_Exercise goal_
Check each line of the entries. Copy the ones that contain the string "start".

_Records to use_
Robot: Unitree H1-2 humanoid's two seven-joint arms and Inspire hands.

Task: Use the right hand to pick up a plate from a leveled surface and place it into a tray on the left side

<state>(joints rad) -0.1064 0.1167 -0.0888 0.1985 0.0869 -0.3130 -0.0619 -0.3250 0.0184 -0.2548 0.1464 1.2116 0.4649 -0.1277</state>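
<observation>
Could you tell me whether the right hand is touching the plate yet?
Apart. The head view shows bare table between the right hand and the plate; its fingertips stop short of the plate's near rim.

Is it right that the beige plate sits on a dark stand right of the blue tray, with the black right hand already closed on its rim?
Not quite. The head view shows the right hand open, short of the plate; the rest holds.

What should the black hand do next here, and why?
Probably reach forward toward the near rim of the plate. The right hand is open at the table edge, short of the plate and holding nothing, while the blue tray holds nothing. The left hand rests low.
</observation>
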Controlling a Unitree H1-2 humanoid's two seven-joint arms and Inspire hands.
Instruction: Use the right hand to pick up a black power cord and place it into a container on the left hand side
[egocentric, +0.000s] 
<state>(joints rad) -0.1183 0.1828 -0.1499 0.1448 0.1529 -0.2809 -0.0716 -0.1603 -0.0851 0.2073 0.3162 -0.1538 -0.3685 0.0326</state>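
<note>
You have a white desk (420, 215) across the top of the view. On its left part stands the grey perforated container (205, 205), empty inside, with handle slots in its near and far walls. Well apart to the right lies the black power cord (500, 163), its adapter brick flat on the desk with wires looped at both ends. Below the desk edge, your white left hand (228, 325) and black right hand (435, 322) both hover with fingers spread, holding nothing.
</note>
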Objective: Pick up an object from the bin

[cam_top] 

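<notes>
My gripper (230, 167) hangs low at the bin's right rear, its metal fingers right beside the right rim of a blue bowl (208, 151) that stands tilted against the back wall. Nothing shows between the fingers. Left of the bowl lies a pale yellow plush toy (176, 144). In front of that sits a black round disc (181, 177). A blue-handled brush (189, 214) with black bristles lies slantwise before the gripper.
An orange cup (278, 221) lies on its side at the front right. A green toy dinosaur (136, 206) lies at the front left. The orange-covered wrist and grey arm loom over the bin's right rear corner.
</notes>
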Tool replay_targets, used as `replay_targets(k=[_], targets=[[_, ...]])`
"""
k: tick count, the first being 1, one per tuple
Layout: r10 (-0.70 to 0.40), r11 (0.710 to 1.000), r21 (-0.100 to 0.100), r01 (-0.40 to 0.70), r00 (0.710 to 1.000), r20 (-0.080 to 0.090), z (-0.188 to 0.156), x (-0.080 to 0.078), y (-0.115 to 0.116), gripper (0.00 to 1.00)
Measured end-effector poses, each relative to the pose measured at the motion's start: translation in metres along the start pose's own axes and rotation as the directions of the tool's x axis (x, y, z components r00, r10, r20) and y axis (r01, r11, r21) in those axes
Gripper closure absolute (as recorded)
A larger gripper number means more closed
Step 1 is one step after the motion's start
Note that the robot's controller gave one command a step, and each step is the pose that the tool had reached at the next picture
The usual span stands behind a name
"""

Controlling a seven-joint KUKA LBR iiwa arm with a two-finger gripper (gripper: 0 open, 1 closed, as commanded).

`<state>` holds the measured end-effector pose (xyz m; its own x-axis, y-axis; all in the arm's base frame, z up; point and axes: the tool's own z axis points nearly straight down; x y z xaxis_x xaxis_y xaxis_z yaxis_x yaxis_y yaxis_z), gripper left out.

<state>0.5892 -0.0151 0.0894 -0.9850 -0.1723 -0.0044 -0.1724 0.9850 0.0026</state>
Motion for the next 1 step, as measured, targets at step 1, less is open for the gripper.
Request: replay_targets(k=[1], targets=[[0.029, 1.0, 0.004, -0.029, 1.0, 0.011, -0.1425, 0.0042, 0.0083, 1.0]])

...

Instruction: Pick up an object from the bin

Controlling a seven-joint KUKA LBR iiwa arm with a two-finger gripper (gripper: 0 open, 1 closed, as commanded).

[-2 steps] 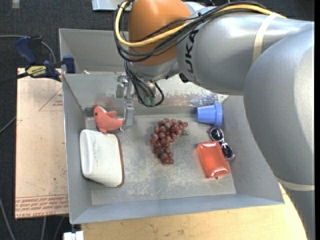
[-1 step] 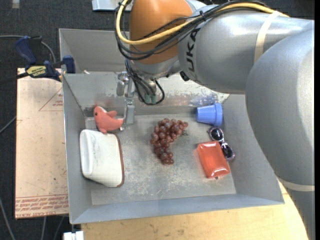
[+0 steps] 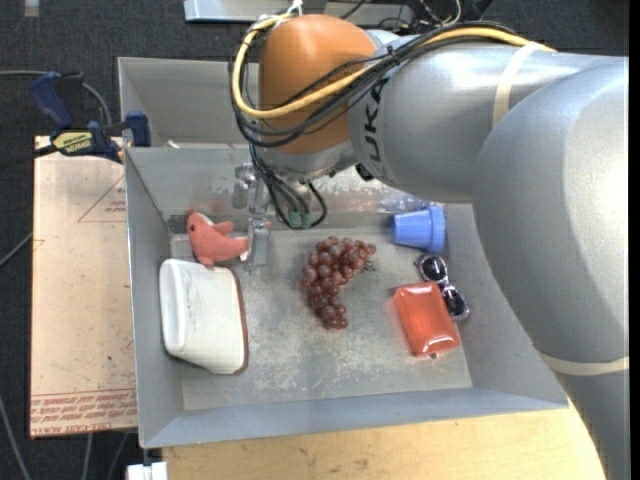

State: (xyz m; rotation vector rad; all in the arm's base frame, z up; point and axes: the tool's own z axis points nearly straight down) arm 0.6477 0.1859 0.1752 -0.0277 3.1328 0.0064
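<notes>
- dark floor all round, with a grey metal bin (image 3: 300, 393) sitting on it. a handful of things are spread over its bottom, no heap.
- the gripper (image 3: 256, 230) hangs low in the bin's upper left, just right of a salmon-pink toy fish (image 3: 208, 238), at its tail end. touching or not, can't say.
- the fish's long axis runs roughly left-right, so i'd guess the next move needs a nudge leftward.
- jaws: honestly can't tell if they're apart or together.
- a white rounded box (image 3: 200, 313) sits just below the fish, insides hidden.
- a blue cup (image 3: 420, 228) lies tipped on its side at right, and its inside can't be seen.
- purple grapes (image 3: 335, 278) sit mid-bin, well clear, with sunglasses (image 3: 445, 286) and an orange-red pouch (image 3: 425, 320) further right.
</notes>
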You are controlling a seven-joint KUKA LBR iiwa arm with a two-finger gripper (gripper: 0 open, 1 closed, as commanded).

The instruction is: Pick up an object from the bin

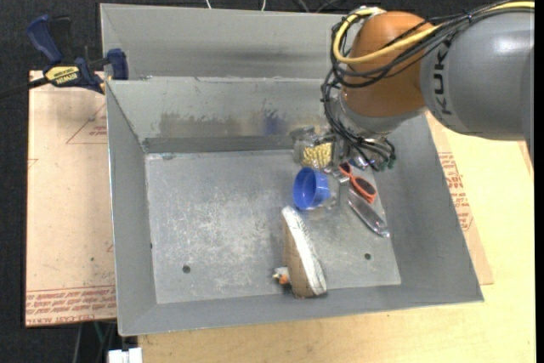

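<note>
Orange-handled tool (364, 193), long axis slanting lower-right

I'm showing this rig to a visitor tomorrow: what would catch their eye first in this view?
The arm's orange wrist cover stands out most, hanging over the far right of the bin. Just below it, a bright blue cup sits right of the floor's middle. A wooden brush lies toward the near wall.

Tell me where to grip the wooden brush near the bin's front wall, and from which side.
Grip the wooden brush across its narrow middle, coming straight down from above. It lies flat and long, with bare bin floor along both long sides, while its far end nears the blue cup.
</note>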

_Solution for this problem_
Measured end-effector poses, each relative to the pose measured at the motion's start: translation in metres along the start pose's own axes and rotation as the directions of the tool's x axis (x, y, z components r00, r10, r20) and y axis (r01, r11, r21) in those axes
Step 1 is one step after the motion's start

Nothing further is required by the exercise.